#### Exercise objective
Give the lines again exactly as they appear, from the first line of the listing through the line containing "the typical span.", and omit every picture.

==== Material provided ====

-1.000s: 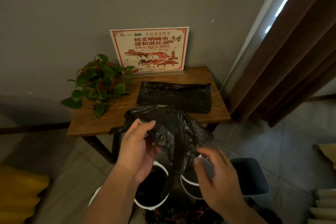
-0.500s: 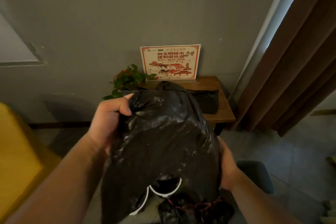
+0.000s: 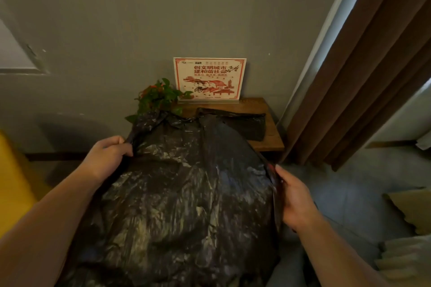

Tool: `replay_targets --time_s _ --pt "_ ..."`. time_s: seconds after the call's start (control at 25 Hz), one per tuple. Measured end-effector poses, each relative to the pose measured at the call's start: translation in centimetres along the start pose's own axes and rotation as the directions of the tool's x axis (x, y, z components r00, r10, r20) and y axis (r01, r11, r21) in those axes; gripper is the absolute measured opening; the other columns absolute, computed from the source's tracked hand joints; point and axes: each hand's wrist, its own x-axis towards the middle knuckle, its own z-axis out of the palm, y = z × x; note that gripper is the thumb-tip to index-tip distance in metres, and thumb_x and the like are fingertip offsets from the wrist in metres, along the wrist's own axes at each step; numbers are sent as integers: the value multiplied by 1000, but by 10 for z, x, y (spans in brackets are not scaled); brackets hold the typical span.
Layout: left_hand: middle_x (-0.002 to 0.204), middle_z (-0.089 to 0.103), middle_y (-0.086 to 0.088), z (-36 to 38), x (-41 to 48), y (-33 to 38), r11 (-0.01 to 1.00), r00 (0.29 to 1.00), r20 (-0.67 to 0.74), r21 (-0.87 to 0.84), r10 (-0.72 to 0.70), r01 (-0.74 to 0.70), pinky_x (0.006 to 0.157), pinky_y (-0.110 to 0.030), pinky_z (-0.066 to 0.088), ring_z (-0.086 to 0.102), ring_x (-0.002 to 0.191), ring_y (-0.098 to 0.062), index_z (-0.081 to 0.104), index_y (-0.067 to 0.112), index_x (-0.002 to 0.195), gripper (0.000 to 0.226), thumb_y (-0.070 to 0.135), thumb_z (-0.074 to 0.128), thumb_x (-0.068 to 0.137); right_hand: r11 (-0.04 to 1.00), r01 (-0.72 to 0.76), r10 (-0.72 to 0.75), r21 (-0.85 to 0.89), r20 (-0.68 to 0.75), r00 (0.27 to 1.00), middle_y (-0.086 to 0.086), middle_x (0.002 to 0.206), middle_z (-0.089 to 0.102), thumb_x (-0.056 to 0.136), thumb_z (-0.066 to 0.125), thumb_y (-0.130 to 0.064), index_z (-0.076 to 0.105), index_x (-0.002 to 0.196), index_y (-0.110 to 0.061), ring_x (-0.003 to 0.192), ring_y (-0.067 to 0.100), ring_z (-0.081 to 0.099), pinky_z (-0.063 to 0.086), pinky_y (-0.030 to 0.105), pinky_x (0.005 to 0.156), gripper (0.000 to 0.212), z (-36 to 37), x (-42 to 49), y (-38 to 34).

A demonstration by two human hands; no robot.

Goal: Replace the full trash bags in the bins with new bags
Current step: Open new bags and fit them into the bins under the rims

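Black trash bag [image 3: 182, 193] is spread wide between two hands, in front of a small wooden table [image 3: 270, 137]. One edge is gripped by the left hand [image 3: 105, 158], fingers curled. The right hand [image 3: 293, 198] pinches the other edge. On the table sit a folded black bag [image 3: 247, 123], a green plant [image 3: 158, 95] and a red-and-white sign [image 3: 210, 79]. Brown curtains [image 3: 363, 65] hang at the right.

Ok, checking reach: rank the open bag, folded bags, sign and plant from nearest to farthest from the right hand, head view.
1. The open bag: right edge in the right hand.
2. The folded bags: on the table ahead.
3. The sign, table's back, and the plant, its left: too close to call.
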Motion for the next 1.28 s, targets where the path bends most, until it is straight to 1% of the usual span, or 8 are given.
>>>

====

#### Answer space
-1.000s: 
-0.500s: 
+0.000s: 

Tool: `replay_targets --time_s _ --pt "_ ..."`. time_s: seconds after the call's start (control at 25 Hz), one per tuple. Measured end-effector poses, each relative to the pose measured at the call's start: translation in centimetres along the start pose's own axes and rotation as the directions of the tool's x axis (x, y, z components r00, r10, r20) and y axis (r01, r11, r21) in those axes; gripper is the absolute measured opening; the other columns absolute, computed from the source's tracked hand joints; point and axes: each hand's wrist, its own x-axis towards the middle knuckle, its own z-axis out of the palm, y = z × x; note that gripper is the thumb-tip to index-tip distance in metres, and thumb_x and the like are fingertip offsets from the wrist in metres, along the wrist's own axes at each step; numbers are sent as integers: the value multiplied by 1000, but by 10 for z, x, y (spans in brackets are not scaled); brackets hold the typical span.

The requested output is complete.